The dark closed around the young girl, like the embrace of fever. The door shook as shoulders thumped it, but held. Now the babble of angry voices was retreating from her. Was Richard calling `It's all right, don't fret, I'll get something'? The voices faded down the stairs, leaving her alone with silence.

It was not quite silence. Behind her, something dropped softly to the floor. She could neither turn nor cry out, but she knew without turning what the sound was: the fall of the bedclothes. Had something else got down from the bed?

She could move her hand now. She hooked her finger

in the hole where the door-handle ought to be. She dragged at the door, though her hand was trembling so violently that it threatened to jerk out of the hole, but it was no use; the door refused to budge. Now she was trapped there, unable to let go of the door, held fast by the dark as though it was a marsh.

When she was seized from behind she was not even able to scream. They must be hands, for they had fingers, though they felt soft as putty - far softer than putty, indeed, to be able to do to her what they began to do then.

PART ONE

The Follower

One

`Discerning a director's personality in his films can be rather like doing a jigsaw puzzle,' Rose said, `except that sometimes the pieces are blurred.'

Trevor gazed up at her, smiling ambiguously.

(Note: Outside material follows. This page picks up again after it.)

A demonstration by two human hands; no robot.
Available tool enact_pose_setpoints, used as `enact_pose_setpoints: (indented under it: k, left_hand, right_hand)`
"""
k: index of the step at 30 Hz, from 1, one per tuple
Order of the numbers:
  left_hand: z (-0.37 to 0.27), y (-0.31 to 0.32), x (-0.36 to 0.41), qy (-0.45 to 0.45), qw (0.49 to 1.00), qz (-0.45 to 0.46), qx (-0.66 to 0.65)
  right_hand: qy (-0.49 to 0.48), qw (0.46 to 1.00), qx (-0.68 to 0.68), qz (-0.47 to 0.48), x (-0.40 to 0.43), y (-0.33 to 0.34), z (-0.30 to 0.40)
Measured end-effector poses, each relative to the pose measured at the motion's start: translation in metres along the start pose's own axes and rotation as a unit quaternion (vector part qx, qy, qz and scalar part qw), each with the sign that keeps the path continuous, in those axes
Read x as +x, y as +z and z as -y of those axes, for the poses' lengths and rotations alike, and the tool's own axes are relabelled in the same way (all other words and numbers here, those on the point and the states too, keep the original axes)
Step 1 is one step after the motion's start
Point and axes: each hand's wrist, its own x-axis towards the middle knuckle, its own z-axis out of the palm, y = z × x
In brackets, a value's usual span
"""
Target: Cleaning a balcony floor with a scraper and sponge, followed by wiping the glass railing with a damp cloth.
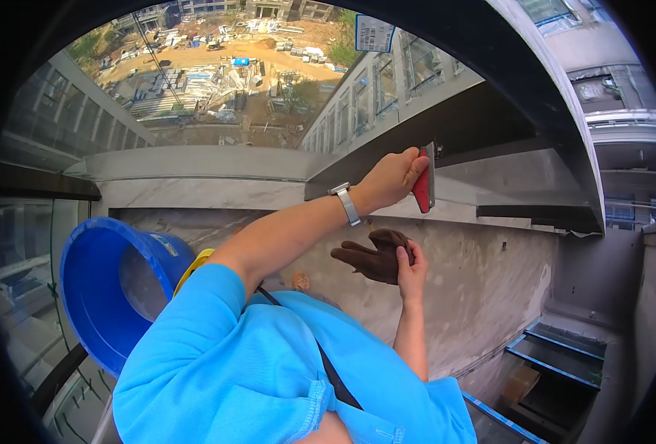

As he sat back, crossing one leg over the other, his sharp nose poked forward like Punch, the curtains of his long black hair parted further. `Why can't it be your method that's blurred?' he said.

`Because the method doesn't preconceive the personality. We examine a director's films to see if they express a consistent personality, not on the assumption that they do. Often they don't, of course.' Though she was glad he'd raised the issue, she wished he hadn't done so at the last lecture of the term; the rest of her students looked blandly impatient, unprepared to listen.

`I see your point, Trevor, of course. Directors often have to work with scripts or actors they wouldn't have chosen - did you ever see Dan Duryea as a Cockney running a fish and chip shop in None But The Lonely Heart? And the director often has no say in what's done to the film once it's completed. It seems impossible that anything at all can be expressed. But I think that argument misses a crucial point about creativity in general.'

They were gazing at her as though she was a rather dull film. They must be as eager for the end of term as she was for New York. Eventually Trevor asked `Why?'

`Because creativity is never simply a matter of conscious control, though the writer or film-maker or whatever often gives that illusion to the audience, and sometimes to himself.' Some of the girls were reacting now, but only to her slavish use of the male pronoun. `Himself or herself,' she said with a wry smile they didn't share, and went on `You might think writers have more control than film-makers, but writers must be influenced by received ideas of narrative, by things they've heard or read or seen and consciously forgotten, by the culture in which they live. Like anyone else, a writer must be partly at the mercy of his subconscious.'

Trevor had sat forward, ready to pounce. `But then there's even less reason to look at films as personal statements.'

`No, because remember that one can trace a consistent vision in the work of many directors. Sometimes they seem unaware of it, but of course if it comes from the subconscious, it isn't surprising that they're the last people to admit to it.'

Trevor seemed to feel she'd tricked him, performed some sleight of mind. The rest of them looked unconvinced, but unwilling to prolong the lecture by raising objections.

`I think we'll call it a day,' she said. `Have a good Easter, since I don't suppose I'll see you before.'

The students trooped out, audibly relieved. Maybe they had heard some of it before: hadn't she already used the metaphor of jigsaws? In one of her books, perhaps, though she couldn't recall whether she or Bill had written the line.

She came out of her office into the low corridor. Lighting, more or less concealed, flared down the walls. Beyond the Henry Moore drawings, Gainsborough's portrait of Mr. and Mrs. Andrews gazed haughtily at her. Quivering after-images of light exploded before her, and she had to shut her eyes. She hoped she wasn't due for a migraine.